Think from a staff perspective

I wrote last week about the opportunity to get more customers into stores to do their returns. Let’s play that from the staff’s point of view. At a high level, they may have longer queues and more tasks. This isn’t so bad, after all more customers and a busier store is no bad thing.

It’s in the specifics where we start to see issues. Let’s say I’m the guy behind the counter. You’re handing over a return to me. I need to know a lot of information. What’s your name, do you have an order number or a receipt? Do you have a filled out returns label?

If you don’t, then I need to ask you a bunch of questions and enter the data into my system here at the checkout. Even if you do have a returns label, I’m still likely to have to put that information into the system manually. The worst case scenario (which is unfortunately still relatively common) doesn’t have any digital side at all.

This all takes time, and it’s hard for customers to understand why the brick and mortar store can’t sync up with the online store.

Returns is one journey across many teams

The simpler and more connected a returns experience is, the better it is for staff and customer alike. The problem is that for most retailers, there’s no ownership of the whole returns journey. Marketing free returns and making returns information available happens through the ecommerce, customer experience and customer support teams, all of whom have slightly different aims. The logistical management of the package happens from an ops team, but there’s also an obvious customer experience interest here in how that journey works for the customer. Then there are marketing and revenue recovery opportunities which might sit with a marketing team, an ecommerce team, or simply not be harnessed at all. Ultimately, returns as a strategic priority can often fall between the cracks.

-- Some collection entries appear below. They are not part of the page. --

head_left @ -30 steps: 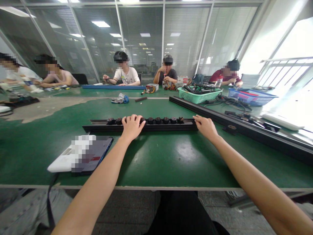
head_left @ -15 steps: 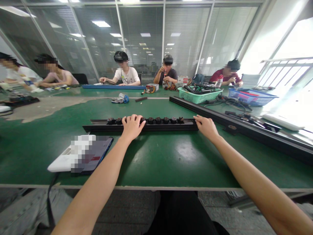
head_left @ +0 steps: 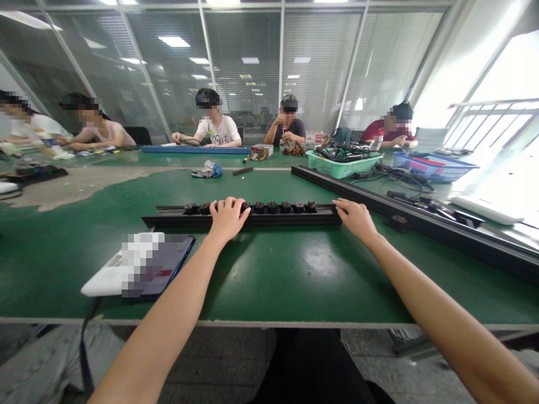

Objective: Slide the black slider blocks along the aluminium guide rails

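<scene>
A long black rail [head_left: 290, 220] lies crosswise in front of me, with a row of small black modules [head_left: 272, 207] set along its channel. My left hand [head_left: 228, 217] reaches over the left half of the row, its fingers bent round the modules and the rail there; the fingers hide some modules. At the rail's right end, my right hand [head_left: 356, 218] has its fingers closed on the tip. What exactly lies between those fingertips is too small to make out.
A phone-like dark slab [head_left: 179, 258] and a white device [head_left: 107, 275] lie left. A longer black rail [head_left: 421, 219] runs diagonally on the right. Beyond stand a green basket [head_left: 343, 166] of cables and a blue basket [head_left: 438, 168]. Several people sit across the green table [head_left: 269, 280].
Both hands and the rail stay in place. The person at the far right has raised their head a little.
</scene>
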A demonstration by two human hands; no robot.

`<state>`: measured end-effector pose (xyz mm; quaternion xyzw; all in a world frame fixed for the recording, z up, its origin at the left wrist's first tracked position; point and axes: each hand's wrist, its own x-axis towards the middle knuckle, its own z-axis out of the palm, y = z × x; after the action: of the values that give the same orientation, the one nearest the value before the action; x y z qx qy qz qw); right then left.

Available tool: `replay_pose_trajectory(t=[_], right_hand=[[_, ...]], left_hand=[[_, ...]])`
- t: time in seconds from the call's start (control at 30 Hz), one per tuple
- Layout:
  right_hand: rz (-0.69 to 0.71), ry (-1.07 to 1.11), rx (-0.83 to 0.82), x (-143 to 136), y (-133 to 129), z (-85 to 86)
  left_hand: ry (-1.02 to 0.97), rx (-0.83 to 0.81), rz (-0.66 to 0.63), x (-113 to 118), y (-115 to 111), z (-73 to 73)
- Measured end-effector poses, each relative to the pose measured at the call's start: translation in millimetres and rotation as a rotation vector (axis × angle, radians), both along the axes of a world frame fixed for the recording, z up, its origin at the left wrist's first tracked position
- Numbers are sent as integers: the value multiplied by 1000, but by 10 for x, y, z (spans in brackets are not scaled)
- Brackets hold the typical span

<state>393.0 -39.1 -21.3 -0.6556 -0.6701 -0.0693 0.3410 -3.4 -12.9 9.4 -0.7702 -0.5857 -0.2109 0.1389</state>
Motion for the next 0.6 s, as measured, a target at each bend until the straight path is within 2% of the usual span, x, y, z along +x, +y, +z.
replay_pose_trajectory(t=[0.6], right_hand=[[55,16,32,25,19,-16]], left_hand=[[3,7,-2,0,-3,5]])
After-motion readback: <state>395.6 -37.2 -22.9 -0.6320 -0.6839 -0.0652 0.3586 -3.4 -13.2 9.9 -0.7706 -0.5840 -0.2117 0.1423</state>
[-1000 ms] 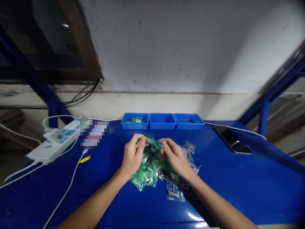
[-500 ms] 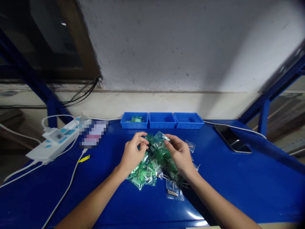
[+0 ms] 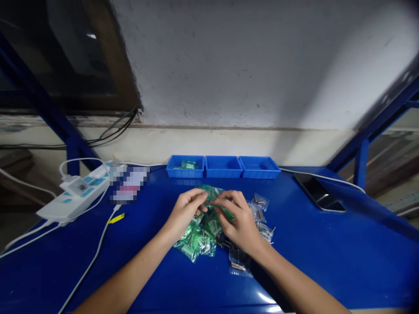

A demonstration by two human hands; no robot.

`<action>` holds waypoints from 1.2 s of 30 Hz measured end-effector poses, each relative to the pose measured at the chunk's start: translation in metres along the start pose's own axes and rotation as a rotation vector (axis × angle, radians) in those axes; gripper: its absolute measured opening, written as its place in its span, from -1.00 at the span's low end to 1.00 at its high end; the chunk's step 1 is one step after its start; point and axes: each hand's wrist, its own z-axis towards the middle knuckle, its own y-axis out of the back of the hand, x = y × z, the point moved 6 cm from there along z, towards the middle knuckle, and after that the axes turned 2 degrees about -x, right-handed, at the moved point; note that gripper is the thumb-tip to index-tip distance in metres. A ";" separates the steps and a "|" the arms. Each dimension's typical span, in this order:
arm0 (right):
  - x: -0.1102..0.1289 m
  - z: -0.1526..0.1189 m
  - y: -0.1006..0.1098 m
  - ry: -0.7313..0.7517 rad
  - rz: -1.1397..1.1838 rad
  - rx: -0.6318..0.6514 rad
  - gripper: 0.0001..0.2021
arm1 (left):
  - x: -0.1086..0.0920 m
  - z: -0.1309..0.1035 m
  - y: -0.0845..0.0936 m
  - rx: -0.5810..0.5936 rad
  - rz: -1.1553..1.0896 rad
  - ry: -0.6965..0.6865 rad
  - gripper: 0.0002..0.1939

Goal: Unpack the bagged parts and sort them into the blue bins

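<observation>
My left hand (image 3: 187,209) pinches the edge of a small green plastic packet (image 3: 213,191) between thumb and forefinger. My right hand (image 3: 240,220) is close on its right side, fingers bent and thumb apart from the forefinger; its fingertips reach the packet's lower edge, and whether they touch it is hard to see. Under both hands lies a pile of green packets (image 3: 196,242) with pale, slim pieces inside. Clear packets (image 3: 238,267) with metal screw-like pieces lie at the pile's right and front. My hands hide part of the pile.
Three blue bins stand in a row at the back: the left bin (image 3: 185,173) contains green packets, beside the middle bin (image 3: 223,173) and the right bin (image 3: 261,174). A black phone (image 3: 319,192) lies right; a white power strip (image 3: 73,196) and cables lie left.
The green packet has passed from my right hand's pinch to my left hand. My right hand has moved left and its fingers have spread; my left thumb and forefinger have closed.
</observation>
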 end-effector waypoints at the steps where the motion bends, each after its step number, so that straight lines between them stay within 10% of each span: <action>1: -0.003 0.001 0.000 -0.055 0.017 0.009 -0.81 | -0.003 -0.001 0.003 -0.033 0.066 -0.055 -0.76; 5: -0.030 0.000 0.000 -0.438 0.266 0.005 -0.73 | -0.026 -0.012 0.004 -0.141 0.402 -0.458 -0.83; 10: -0.051 -0.005 -0.007 -0.728 0.630 -0.016 -0.56 | -0.031 -0.027 -0.016 0.024 0.682 -0.760 -0.72; 19: -0.039 -0.002 0.016 -0.475 0.327 -0.272 -0.82 | -0.017 -0.015 -0.010 -0.004 0.471 -0.384 -0.74; 23: -0.009 0.005 0.016 -0.070 0.084 -0.122 -0.89 | -0.002 -0.011 -0.015 0.105 0.110 -0.136 -0.47; 26: 0.006 0.004 0.011 0.107 0.027 -0.026 -0.79 | 0.001 -0.008 -0.012 0.104 -0.081 -0.064 -0.62; 31: 0.001 0.003 0.014 0.000 -0.026 -0.067 -0.78 | -0.014 -0.010 -0.002 0.017 0.133 -0.209 -0.89; 36: -0.032 0.002 0.012 -0.442 0.312 -0.060 -0.71 | -0.037 -0.024 -0.006 -0.119 0.630 -0.734 -0.90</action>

What retailers need is a way to take ownership of the entire returns journey, treating it as one experience from before the sale to after the reconciliation (i.e. a refund or an exchange). Having a digital platform to support this is essential, and this digital platform can then tie into store operations much more straightforwardly. Customers get sent QR codes, staff scan them with the handheld scanners they already use every day, and the information is automatically loaded into the relevant management software. No more paperwork, rapid transactions, seamless offline and online connectivity. These are the goals every in-store return experience should aim for.